# SMH Vertical Spring problem

1. Nov 5, 2013

### rmiller70015

1. The problem statement, all variables and given/known data
A 2.0kg pumpkin oscillates from a vertically hanging light spring once ever 0.65s. Write down the equation giving the pumpkin's position as a function of time, assuming it started by being compressed 18cm from equilibrium. How long will it take to get to the equilibrium position for the first time?

2. Relevant equations
y=Acos(2πt/T)

3. The attempt at a solution
The equation I got was y=0.18mcos(2πt/0.65s), which is correct according to the answer in the back of the book, but I am having trouble finding the time.

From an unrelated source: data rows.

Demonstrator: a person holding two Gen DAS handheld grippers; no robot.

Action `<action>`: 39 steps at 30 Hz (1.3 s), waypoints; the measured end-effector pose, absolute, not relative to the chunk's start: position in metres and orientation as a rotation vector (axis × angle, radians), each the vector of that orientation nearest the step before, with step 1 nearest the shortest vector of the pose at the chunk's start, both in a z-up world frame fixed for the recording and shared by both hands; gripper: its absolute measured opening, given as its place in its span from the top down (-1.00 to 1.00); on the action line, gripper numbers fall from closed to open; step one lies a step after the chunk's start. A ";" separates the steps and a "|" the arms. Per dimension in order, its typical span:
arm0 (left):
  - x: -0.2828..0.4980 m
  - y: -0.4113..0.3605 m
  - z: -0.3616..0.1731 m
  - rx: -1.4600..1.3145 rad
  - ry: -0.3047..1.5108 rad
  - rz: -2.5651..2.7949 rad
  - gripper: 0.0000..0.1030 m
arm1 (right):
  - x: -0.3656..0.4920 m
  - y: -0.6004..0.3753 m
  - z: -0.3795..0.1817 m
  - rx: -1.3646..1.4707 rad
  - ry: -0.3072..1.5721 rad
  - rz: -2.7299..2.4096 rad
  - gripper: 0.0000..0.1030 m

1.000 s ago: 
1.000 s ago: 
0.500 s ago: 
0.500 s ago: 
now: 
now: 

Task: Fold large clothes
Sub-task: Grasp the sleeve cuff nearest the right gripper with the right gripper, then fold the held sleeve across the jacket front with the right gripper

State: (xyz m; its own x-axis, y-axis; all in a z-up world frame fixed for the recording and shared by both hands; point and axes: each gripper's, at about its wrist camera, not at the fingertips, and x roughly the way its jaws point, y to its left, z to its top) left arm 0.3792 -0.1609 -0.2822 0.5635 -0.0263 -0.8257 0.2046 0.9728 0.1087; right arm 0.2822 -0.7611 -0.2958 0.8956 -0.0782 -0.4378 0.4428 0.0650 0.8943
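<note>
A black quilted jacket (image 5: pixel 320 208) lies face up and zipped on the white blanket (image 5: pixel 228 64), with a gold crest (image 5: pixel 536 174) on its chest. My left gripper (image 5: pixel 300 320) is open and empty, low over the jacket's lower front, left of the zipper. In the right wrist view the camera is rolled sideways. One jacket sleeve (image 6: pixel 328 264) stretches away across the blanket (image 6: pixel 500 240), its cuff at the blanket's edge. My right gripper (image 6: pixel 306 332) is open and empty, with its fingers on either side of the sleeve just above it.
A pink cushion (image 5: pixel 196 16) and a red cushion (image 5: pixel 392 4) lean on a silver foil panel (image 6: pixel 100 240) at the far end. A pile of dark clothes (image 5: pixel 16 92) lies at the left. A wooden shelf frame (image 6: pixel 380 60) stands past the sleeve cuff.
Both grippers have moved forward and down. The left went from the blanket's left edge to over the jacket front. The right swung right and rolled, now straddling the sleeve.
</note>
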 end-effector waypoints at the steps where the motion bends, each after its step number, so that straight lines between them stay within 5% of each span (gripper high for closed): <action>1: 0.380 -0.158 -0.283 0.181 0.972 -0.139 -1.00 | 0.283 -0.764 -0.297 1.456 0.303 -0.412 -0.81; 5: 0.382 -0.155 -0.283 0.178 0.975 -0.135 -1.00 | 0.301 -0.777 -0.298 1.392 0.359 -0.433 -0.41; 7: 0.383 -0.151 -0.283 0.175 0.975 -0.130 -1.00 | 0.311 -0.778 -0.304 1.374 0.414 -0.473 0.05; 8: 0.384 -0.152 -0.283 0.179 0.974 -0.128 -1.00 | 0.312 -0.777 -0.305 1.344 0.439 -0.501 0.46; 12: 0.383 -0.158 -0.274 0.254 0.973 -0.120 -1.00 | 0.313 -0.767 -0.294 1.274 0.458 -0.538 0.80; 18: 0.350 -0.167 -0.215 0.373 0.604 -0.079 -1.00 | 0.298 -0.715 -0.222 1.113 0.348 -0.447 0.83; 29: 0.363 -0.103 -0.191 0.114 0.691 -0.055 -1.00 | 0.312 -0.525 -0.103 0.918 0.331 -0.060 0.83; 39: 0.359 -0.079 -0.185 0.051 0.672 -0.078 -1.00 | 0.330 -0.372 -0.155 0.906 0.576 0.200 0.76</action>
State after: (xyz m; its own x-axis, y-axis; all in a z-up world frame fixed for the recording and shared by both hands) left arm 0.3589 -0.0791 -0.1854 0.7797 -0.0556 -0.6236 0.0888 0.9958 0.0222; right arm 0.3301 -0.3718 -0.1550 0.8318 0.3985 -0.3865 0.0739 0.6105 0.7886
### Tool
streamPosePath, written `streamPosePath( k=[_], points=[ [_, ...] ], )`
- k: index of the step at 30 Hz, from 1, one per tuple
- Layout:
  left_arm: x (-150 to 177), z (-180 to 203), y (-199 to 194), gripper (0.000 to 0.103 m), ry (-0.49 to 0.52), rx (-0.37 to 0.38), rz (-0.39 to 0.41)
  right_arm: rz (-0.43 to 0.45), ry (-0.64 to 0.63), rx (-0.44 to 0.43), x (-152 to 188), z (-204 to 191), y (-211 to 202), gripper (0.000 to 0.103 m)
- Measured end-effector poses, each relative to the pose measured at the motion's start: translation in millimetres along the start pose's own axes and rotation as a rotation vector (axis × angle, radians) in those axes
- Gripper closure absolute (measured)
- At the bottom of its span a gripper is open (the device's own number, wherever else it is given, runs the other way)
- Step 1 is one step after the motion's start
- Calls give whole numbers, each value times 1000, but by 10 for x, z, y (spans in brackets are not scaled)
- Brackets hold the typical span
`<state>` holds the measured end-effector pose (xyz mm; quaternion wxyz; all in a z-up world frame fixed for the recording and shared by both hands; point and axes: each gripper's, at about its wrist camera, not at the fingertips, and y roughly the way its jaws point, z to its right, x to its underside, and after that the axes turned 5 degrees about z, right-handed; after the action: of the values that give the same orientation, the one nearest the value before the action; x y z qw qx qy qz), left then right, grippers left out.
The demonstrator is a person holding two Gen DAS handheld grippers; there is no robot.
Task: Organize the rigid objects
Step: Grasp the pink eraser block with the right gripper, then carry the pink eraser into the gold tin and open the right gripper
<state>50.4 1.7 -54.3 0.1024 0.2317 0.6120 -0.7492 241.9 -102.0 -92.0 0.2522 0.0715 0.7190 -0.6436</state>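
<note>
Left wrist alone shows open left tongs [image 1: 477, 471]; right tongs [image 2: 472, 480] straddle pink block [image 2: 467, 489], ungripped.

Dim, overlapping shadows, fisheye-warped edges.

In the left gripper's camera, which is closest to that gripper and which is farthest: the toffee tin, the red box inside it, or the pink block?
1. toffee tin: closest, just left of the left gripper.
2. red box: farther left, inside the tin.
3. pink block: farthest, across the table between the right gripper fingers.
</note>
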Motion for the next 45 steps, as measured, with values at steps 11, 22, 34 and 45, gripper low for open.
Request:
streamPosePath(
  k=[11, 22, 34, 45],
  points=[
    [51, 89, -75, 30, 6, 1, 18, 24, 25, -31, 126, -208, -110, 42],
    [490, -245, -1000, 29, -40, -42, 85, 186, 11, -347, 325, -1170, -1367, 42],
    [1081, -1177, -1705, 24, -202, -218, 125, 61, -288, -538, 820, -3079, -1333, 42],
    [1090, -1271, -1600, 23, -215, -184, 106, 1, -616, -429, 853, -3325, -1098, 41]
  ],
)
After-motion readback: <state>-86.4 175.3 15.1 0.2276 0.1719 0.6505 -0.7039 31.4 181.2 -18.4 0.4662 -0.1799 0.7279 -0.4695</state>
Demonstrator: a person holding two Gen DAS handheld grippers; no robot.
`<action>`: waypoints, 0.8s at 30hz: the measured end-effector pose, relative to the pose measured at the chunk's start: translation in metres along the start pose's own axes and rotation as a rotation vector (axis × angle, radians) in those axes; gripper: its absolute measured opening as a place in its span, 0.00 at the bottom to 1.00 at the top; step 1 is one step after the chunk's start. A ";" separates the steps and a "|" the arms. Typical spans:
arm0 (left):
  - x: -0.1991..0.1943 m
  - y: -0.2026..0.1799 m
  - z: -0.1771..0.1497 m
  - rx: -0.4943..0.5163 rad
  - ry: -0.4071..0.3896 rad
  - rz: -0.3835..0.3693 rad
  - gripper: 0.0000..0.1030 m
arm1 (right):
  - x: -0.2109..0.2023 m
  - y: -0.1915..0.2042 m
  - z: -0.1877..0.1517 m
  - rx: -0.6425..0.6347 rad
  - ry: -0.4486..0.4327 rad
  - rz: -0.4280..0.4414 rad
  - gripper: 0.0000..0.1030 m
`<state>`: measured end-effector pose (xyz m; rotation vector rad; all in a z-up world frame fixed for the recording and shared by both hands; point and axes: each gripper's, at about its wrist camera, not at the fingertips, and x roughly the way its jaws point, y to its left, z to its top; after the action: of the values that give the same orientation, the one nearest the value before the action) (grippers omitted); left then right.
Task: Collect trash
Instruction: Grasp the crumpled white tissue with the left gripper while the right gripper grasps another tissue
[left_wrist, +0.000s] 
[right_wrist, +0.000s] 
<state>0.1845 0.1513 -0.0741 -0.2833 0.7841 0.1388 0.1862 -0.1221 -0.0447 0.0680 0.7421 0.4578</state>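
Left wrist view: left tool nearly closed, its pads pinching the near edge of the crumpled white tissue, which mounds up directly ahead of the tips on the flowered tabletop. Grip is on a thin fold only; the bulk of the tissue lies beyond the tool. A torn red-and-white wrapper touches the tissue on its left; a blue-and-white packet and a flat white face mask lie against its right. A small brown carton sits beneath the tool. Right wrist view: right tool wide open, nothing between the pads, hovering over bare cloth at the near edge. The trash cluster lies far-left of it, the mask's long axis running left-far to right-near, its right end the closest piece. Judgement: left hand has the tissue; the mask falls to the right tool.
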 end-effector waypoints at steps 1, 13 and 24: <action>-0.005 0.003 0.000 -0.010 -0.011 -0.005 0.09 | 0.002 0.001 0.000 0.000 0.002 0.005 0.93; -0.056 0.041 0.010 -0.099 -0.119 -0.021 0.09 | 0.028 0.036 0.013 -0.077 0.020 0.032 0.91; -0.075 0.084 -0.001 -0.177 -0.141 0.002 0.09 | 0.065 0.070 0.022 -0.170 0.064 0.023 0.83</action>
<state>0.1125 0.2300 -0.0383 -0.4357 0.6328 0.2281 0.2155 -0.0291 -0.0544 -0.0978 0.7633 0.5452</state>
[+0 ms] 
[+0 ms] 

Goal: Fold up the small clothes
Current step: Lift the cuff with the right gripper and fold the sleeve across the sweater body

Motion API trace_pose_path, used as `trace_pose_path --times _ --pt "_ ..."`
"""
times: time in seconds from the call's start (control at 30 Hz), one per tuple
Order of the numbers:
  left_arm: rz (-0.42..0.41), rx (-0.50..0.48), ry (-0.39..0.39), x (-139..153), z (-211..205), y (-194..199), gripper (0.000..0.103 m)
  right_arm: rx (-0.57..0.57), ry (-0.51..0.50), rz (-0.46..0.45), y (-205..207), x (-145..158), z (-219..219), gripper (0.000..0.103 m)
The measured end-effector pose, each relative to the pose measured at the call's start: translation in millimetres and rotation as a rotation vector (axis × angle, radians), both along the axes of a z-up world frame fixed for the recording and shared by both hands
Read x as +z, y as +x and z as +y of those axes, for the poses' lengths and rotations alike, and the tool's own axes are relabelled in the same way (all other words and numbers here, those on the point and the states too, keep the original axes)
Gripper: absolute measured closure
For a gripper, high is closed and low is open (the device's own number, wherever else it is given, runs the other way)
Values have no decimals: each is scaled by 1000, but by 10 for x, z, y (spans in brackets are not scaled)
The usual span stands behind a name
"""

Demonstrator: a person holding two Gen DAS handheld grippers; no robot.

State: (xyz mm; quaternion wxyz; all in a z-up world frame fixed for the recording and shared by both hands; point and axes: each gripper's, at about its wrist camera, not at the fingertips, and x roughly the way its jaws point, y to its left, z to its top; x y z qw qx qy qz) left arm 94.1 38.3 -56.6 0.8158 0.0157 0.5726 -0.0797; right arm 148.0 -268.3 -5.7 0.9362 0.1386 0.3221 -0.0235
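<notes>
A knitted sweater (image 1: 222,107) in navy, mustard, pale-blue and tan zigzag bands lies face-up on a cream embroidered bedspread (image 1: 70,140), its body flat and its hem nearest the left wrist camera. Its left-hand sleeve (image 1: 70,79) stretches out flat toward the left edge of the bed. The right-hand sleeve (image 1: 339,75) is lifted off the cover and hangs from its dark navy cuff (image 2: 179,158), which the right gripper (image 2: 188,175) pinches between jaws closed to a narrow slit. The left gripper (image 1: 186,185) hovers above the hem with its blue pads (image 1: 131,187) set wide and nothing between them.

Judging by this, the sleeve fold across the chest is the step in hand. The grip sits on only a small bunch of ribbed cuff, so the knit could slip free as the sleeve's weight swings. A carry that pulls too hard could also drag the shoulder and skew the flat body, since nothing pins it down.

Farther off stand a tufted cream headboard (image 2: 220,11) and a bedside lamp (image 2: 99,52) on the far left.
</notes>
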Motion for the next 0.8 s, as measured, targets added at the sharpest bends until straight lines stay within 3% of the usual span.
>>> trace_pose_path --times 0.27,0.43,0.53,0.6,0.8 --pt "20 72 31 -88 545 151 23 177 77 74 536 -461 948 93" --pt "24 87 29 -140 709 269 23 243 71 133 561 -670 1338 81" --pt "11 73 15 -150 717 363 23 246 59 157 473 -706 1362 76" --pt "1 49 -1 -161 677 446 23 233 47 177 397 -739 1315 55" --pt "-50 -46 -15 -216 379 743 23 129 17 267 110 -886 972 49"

What I did to find the time was to consider the object at the beginning of the motion, that is t=0 and y=.18m. So to solve for t, I divided by the 0.18m or A :
y/A=cos(2πt/T)

From here I used the arccos function to get the t variable out of the cosine function and got:
arccos(y/A)=2πt/T

Then I multiplied by T and divide by 2π to get
Tarccos(y/A)/2π=t

But the answer I get from this is not correct, something like 0.33s when it should be something like 0.16s.

2. Nov 5, 2013

### Staff: Mentor

What part of a full cycle is represented by the trip from release point to equilibrium?

3. Nov 5, 2013

### rmiller70015

On the graph of the function f(x)=0.18cos(2πx/0.65) it would be between x=0 and x≈0.16, I got that by using google to graph the function and found the first y intersect, which should be the equilibrium point for the motion, but I'm still unclear on how to do it mathematically, I guess I could set the equation equal to zero and solve for it, but I end up getting t=0. I guess it is essentially the first quarter of the motion though.

4. Nov 5, 2013

### Staff: Mentor

You're probably getting zero for t because you're solving for when the pumpkin is at 18 cm, it's initial position. That's not where the equilibrium position is. What is y at the equilibrium position?

Not that you can solve this problem without using the equation if you will consider what part of a full cycle the trip from release to equilibrium position represents.

5. Nov 5, 2013

### rmiller70015

Yeah I realized that by replacing 2π with π/2 and you get the correct answer using the cos arccos method.

But aren't I measuring it from the equilibrium position, since 18cm in the equation is the amplitude (A) in the function Acos(2πt/T)=y=0, where y would be the position at equilibrium since (from the original problem, "...assuming it started by being compressed 18cm from equilibrium.")

6. Nov 5, 2013

### Staff: Mentor

Sure, the position y is with respect to the equilibrium position. [STRIKE]But I don't see what point you're trying to make.

What is the value of y at the equilibrium position? So what equation do you want to solve to find t?[/STRIKE]

EDIT: I just re-read your reply and realized that you have the correct notion; sorry about that.

Yes, for the equilibrium position you have Acos(2πt/T)=0. Divide though by A and you have cos(2πt/T)=0.
What is the first angle θ for which cos(θ) is zero?

Last edited: Nov 5, 2013
7. Nov 5, 2013

### rmiller70015

Thanks for your help, after realizing what you meant by what portion of the motion is it to equilibrium, I divided 0.65 by 4 and then felt really stupid.